İzmir’in caddelerinde dolaşıyordum. Köpek gezdiren bir bayan gördüm. Köpeği gerçekten çok sevimli idi. Bende sevgi dolu gözlerle köpeğe baktım. Bayan yanıma gelerek arkadaş dedi, görüyorum ki köpeğe bile sevgi dolu gözlerle bakıyorsun. Bundan daha iyi, daha sadık bir dost bulamazsın bunlar hem yararlı hem de sırdaştır.
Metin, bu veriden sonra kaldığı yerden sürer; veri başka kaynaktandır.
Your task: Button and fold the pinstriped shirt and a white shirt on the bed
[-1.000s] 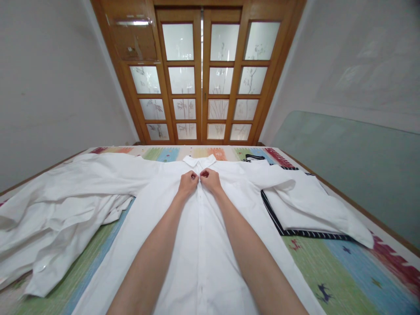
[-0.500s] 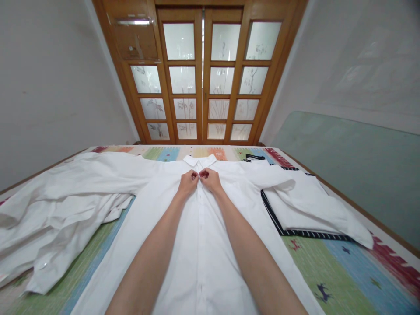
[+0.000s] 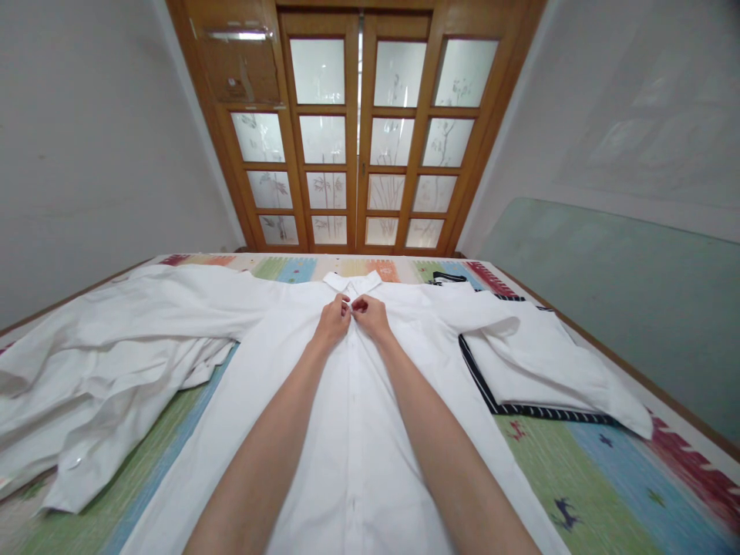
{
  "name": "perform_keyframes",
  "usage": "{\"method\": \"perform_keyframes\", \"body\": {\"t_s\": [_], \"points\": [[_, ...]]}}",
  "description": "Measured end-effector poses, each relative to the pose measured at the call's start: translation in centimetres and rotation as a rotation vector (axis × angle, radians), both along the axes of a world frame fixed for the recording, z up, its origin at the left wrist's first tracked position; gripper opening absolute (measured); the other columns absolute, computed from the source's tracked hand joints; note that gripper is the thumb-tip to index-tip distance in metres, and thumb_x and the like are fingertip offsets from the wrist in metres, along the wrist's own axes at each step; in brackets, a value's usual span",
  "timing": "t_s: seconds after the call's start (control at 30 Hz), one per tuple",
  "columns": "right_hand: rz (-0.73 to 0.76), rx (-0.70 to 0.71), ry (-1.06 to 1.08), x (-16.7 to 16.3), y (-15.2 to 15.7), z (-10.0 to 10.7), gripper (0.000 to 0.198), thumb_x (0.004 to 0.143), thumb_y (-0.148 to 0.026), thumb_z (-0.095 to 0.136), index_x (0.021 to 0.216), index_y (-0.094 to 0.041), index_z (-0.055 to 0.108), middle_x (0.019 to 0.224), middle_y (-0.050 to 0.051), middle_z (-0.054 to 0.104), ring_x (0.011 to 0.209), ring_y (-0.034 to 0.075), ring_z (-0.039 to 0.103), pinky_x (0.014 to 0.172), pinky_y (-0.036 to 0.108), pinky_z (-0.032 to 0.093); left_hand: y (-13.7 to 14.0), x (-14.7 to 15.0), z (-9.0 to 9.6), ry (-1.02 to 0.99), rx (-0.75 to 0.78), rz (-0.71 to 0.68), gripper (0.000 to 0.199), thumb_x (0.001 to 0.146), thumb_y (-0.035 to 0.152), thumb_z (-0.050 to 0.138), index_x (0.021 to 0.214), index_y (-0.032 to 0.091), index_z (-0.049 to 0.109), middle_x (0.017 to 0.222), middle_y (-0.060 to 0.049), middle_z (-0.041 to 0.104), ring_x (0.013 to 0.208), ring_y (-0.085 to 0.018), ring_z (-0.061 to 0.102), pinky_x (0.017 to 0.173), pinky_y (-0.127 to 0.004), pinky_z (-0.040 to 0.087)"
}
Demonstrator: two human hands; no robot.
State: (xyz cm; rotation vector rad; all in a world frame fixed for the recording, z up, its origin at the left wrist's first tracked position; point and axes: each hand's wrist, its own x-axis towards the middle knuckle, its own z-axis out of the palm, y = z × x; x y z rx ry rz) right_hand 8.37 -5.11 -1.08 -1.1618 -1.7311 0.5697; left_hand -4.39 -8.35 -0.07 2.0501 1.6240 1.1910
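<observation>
A white button-up shirt (image 3: pixel 324 455) lies spread face up, its collar (image 3: pixel 352 282) at the far end and its sleeves out to both sides. Just below the collar, my left hand (image 3: pixel 334 317) pinches the front placket with bent fingers. Close beside it, my right hand (image 3: pixel 371 314) is closed on the same placket from the other side. The fingertips of both hands nearly meet at the shirt's middle line. Whether a button sits between them is too small to make out.
Crumpled white cloth (image 3: pixel 127 385) lies under the left sleeve. Folded white clothing with black striped trim (image 3: pixel 549 414) is under the right sleeve. A colourful patterned cover (image 3: pixel 601 486) lies beneath everything. Wooden glazed doors (image 3: pixel 358 139) stand beyond, and walls rise at both sides.
The fingers of my left hand have shifted slightly at the placket. My right hand stays in nearly the same place, and the shirt lies as before.
</observation>
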Motion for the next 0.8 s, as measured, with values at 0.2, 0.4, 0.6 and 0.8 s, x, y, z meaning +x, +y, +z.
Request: {"method": "perform_keyframes", "body": {"t_s": [0.2, 0.4, 0.6, 0.8], "points": [[-0.015, 0.026, -0.050, -0.1, 0.1, -0.2, 0.017, 0.067, -0.007, 0.057, 0.074, -0.018, 0.068, 0.072, 0.001, 0.069, 0.065, 0.014, 0.060, 0.068, 0.024, 0.047, 0.0, 0.0, -0.1, 0.026, 0.018, -0.022, 0.027, 0.082, 0.008, 0.050, 0.107, 0.018, 0.056, 0.082, -0.004, 0.069, 0.076, -0.017, 0.064, 0.076, -0.029, 0.048], [-0.134, 0.064, -0.190, -0.2, 0.5, -0.6, 0.008, 0.069, -0.012, 0.064, 0.069, -0.018, 0.069, 0.074, 0.004, 0.067, 0.077, 0.018, 0.059, 0.080, 0.030, 0.045, 0.1, 0.2, 0.1, 0.019, -0.032, 0.078, 0.026, 0.080, 0.009, 0.055, 0.102, 0.016, 0.065, 0.086, -0.006, 0.073, 0.079, -0.017, 0.066, 0.080, -0.029, 0.050], [-0.115, 0.057, -0.209, -0.3, 1.0, -1.2, 0.008, 0.071, -0.011, 0.066, 0.070, -0.018, 0.070, 0.077, 0.004, 0.066, 0.080, 0.018, 0.058, 0.082, 0.030, 0.045, 0.3, 0.0, 0.2, 0.037, -0.051, 0.118, 0.021, 0.077, 0.012, 0.057, 0.090, 0.016, 0.074, 0.086, -0.007, 0.075, 0.079, -0.018, 0.066, 0.082, -0.030, 0.049], [-0.087, 0.038, -0.218, -0.2, 1.1, -1.2, 0.006, 0.073, -0.013, 0.068, 0.071, -0.018, 0.071, 0.077, 0.004, 0.066, 0.078, 0.017, 0.058, 0.079, 0.028, 0.045, 0.7, -0.3, 0.1, 0.075, -0.054, 0.137, 0.016, 0.077, 0.017, 0.060, 0.082, 0.015, 0.075, 0.085, -0.007, 0.072, 0.083, -0.018, 0.063, 0.084, -0.030, 0.047]]}}
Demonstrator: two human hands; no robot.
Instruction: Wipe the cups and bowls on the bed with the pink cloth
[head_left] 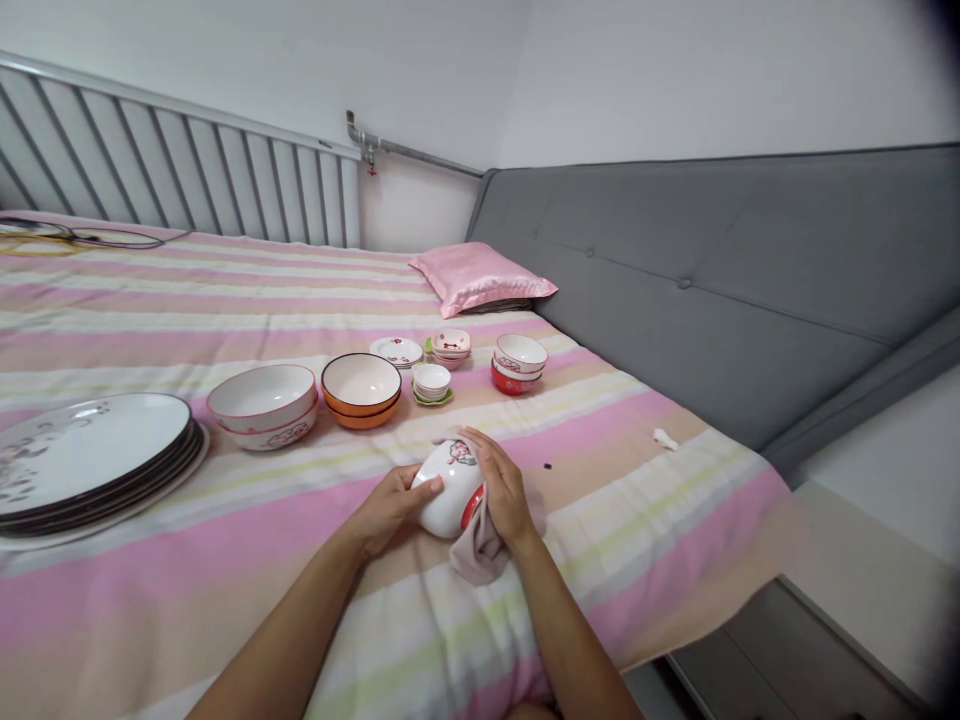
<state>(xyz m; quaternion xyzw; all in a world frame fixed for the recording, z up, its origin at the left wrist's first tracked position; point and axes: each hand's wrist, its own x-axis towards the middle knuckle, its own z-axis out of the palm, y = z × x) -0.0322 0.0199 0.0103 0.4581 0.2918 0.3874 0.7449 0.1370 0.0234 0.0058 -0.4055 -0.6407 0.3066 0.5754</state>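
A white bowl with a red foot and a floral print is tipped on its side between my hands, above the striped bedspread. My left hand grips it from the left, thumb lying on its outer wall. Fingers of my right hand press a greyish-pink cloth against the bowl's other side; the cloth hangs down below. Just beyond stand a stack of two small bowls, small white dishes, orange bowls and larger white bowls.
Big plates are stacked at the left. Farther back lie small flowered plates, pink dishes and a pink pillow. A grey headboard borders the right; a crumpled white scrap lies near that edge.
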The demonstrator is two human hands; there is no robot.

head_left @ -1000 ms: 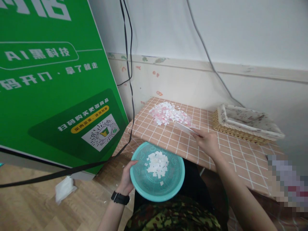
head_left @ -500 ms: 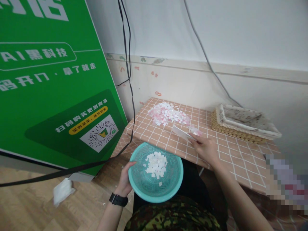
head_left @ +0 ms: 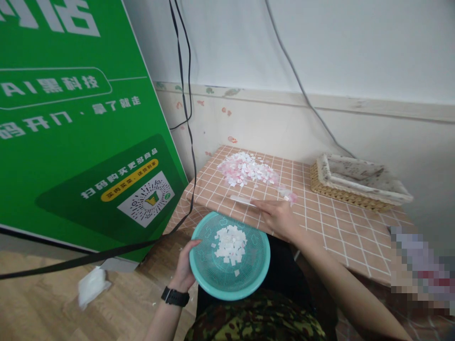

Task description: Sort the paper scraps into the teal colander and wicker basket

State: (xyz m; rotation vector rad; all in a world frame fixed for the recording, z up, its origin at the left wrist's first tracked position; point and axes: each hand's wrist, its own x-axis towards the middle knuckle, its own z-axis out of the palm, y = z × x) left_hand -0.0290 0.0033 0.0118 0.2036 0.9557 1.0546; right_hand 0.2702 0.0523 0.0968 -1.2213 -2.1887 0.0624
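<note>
My left hand point(head_left: 185, 265) grips the left rim of a teal plastic colander point(head_left: 204, 284), held below the table's near edge. Small white paper pieces point(head_left: 231, 244) lie in its middle. Over the table edge, my right hand point(head_left: 279, 215) is closed on a thin white flat strip point(head_left: 241, 199), whose far end points left; its exact kind is unclear. Beyond the strip, a heap of white and pinkish paper pieces point(head_left: 245, 168) is spread on the checked tablecloth point(head_left: 313, 222). A smaller pinkish clump point(head_left: 287, 194) sits just past my right hand.
A cloth-lined wicker basket point(head_left: 350, 194) stands at the table's right rear. Black cords point(head_left: 188, 118) hang at the left in front of a green cabinet point(head_left: 88, 156). A white packet point(head_left: 93, 287) lies on the floor. At far right, an area is pixelated.
My right hand has moved left and slightly toward me with the white strip, which now appears flatter and nearer the table edge. My left hand and the colander have stayed nearly still.
</note>
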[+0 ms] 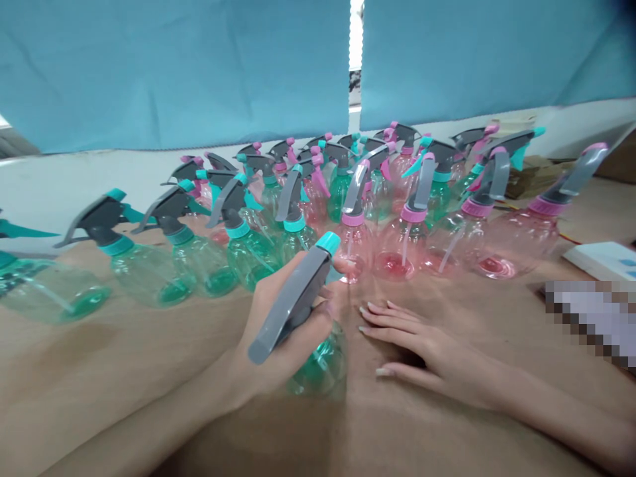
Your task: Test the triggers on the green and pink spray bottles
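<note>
My left hand (285, 331) is wrapped round the neck of a green spray bottle (320, 364), its grey head tilted and its turquoise nozzle pointing up and away. Part of the bottle's body is hidden behind the fingers. To the right, my right hand (422, 341) lies palm down on the brown table (427, 430), fingers stretched out and holding nothing. Just beyond the hands stands a front row of spray bottles: green ones such as this green bottle (253, 255) on the left, and pink ones such as this pink bottle (397, 255) on the right.
Several more green and pink spray bottles crowd behind the front row, including a green one (340, 189). A white box-like object (603, 262) and a blurred-out flat object (596, 318) lie at the right. A blue curtain (199, 73) hangs at the back.
</note>
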The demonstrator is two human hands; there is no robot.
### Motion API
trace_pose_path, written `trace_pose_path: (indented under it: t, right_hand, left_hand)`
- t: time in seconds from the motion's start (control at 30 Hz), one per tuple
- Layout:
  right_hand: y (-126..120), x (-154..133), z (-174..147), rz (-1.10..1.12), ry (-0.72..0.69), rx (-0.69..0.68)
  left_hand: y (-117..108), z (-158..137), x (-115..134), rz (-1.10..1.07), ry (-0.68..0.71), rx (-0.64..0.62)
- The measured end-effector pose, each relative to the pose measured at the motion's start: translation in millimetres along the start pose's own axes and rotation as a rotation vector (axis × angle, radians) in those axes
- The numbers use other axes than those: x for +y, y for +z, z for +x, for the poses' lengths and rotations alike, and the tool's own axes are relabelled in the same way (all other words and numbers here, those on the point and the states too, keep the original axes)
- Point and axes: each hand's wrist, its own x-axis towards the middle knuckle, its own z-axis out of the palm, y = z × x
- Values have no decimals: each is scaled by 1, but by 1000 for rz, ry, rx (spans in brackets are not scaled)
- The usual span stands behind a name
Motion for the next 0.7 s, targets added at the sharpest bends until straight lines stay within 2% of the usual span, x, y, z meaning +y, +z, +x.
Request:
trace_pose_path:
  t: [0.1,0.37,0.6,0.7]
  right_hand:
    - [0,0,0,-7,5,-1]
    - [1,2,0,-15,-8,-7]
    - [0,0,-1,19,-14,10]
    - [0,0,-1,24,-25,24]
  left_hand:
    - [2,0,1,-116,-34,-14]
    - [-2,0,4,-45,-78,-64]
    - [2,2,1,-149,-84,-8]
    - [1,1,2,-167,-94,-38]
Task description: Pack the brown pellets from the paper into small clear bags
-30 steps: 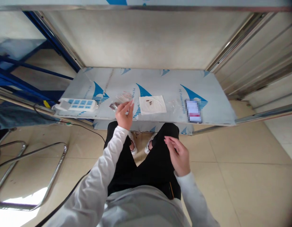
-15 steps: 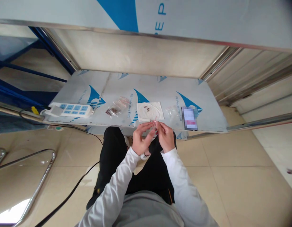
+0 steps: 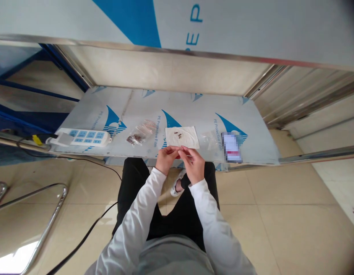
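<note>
My left hand (image 3: 166, 159) and my right hand (image 3: 193, 163) meet at the fingertips just over the front edge of the shelf. Both are closed in a pinch; whatever is between the fingers is too small to make out. Right behind them lies a white cloth (image 3: 190, 138), flat, with several small dark brown pieces (image 3: 179, 135) on it. Left of the cloth rests a clear plastic bag (image 3: 142, 131) with dark brown bits in its near end. To the right is another thin clear bag (image 3: 208, 140).
A white power strip (image 3: 86, 137) with blue sockets lies at the shelf's left, its black cable (image 3: 88, 235) running down to the floor. A phone (image 3: 232, 147) lies at the right. An upper shelf (image 3: 237, 30) overhangs the film-covered lower shelf (image 3: 125, 95). A metal chair frame (image 3: 58, 206) stands at left.
Both hands have shifted slightly left, and their fingertips have come closer together. A thin reddish thing that showed at the right fingertips is no longer visible. The view has tilted a little.
</note>
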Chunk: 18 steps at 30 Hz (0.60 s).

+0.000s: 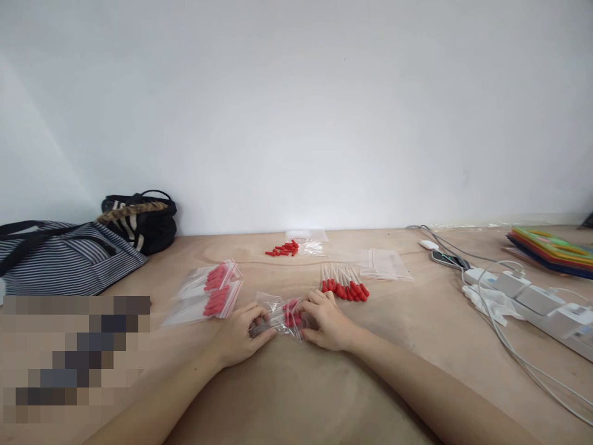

Ne demek istediğini yıllar önce anlayamamıştım.
Ancak geçen hafta bir mecliste otururken arkadaşın birinin anlattıkları gerçekten inanılır gibi değildi ve yıllar önceki yukarıdaki diyaloğu aklıma getirdi.
Buyurun sizinle paylaşıyorum.
Adamın biri köyde yalnız yaşıyormuş. Bu vatandaşa yoldaşlık yapan bir de köpeği mevcutmuş. Adam köyde ineklerini otlatır, bunları sağar, sağdığı sütü satar ve hayatını idame ettirirmiş.
Bu vatandaşın bir de alışkanlığı var mış her sabah sağdığı sütü kaynatır ve bir iki bardak ta içermiş. Zindeliğini de içtiği bu sütlerin minarelerine borçluymuş.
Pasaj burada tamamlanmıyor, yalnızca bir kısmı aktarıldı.